● **About this exercise**
Would you show every line from the records that holds "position"?

● **Material shown**
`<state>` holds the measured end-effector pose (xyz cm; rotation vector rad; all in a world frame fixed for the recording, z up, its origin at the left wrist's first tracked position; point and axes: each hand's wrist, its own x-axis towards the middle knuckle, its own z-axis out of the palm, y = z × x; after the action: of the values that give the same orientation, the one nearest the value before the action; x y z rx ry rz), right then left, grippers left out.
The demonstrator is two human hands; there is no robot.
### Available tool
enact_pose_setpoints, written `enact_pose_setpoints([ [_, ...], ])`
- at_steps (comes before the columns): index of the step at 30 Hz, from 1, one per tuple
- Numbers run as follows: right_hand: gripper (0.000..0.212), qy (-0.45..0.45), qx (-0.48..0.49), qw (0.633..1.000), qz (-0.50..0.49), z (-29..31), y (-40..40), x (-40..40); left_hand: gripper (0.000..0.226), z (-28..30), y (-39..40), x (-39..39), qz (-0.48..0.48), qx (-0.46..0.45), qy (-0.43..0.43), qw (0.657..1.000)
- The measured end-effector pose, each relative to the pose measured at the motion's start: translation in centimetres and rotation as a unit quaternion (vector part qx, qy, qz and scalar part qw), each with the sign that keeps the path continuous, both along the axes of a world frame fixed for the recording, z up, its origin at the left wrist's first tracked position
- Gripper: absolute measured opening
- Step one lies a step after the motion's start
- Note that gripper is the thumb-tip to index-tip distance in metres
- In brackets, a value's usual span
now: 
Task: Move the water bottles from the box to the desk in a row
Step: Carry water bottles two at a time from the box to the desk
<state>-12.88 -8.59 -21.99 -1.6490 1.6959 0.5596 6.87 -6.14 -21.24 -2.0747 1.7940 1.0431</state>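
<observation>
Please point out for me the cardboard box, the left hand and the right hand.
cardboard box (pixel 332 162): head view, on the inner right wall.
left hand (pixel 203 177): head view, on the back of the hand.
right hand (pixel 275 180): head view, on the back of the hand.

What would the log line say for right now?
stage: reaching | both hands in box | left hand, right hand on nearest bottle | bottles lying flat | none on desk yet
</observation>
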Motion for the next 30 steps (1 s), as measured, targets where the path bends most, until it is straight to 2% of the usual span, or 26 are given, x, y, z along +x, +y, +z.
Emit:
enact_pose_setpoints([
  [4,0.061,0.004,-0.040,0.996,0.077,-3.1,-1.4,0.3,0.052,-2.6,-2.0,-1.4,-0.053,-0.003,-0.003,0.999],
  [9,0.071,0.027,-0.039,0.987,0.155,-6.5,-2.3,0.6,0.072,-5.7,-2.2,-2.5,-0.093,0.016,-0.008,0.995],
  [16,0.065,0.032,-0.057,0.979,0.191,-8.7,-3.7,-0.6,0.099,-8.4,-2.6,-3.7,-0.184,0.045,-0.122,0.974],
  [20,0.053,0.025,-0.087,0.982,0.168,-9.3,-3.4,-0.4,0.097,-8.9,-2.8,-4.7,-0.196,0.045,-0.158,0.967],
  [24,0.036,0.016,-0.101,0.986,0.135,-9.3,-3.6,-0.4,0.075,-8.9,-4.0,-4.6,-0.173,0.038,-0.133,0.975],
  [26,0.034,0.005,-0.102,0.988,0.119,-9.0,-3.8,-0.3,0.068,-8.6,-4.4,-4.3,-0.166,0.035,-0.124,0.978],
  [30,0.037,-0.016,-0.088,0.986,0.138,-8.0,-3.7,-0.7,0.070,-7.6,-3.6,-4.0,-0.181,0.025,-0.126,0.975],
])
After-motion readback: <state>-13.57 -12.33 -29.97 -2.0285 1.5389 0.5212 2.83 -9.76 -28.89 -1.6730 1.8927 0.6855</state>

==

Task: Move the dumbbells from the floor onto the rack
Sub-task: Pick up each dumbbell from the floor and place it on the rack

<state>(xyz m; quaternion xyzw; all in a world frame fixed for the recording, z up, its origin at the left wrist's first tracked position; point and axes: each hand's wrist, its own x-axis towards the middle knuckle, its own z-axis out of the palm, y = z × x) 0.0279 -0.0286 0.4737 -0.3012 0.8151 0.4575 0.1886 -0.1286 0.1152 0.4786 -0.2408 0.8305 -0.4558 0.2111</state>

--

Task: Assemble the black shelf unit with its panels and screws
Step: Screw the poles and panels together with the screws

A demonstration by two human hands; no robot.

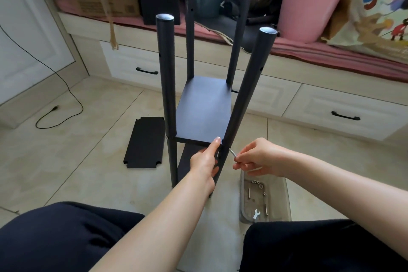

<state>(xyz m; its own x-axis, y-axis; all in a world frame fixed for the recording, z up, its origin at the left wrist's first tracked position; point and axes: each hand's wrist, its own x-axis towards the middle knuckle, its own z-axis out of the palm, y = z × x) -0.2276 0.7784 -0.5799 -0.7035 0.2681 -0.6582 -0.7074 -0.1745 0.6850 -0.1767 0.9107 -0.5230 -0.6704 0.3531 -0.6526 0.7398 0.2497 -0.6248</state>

● **Response to this task**
`<state>` holds the measured end-effector pose (xyz cm; rotation vector rad; all in a world frame fixed for the recording, z up, its origin at the left wrist's first tracked position; point and axes: each hand's wrist, its own x-axis towards the middle knuckle, its own z-axis out of the palm, y = z × x; after the action: of the values that give the same orientation, the one nearest the value before the action; x y z rx ry rz), right then left, grippers left out.
- The measured end-effector pose, each relative to the pose measured at the motion's start: translation in centimetres and rotation as a unit quaternion (vector part qx, qy, qz and scalar part qw), each with the sign that keeps the path continuous, both along the axes of a world frame fixed for the recording, z up, its origin at the left wrist's first tracked position
<state>(xyz m; quaternion xyzw; all in a world frame fixed for the recording, z up, its origin at the left wrist's first tracked position; point and axes: each hand's wrist, its own x-axis towards the middle knuckle, its own z-axis out of the palm, y = z × x) 0.0279 -0.0286 0.4737 -0.3012 0.8151 0.4575 0.1886 -0.1286 0.1152 0.4786 -0.2408 0.8305 -0.4558 0.2111</state>
<state>(xyz m; its own x-axis, y-axis; all in a world frame fixed for the recording, z up, its origin at the left wrist's first tracked position; point and axes: each hand's wrist, its own x-axis towards the middle knuckle, its own z-axis out of the palm, y = z × x) -0.2276 0.7784 -0.5799 -0.7035 0.2681 -0.6582 -0.7074 -0.1745 0.6850 -0.1767 0.9107 -0.5230 -0.6704 0.3531 -0.6526 0.7398 0.2497 -0.6248</state>

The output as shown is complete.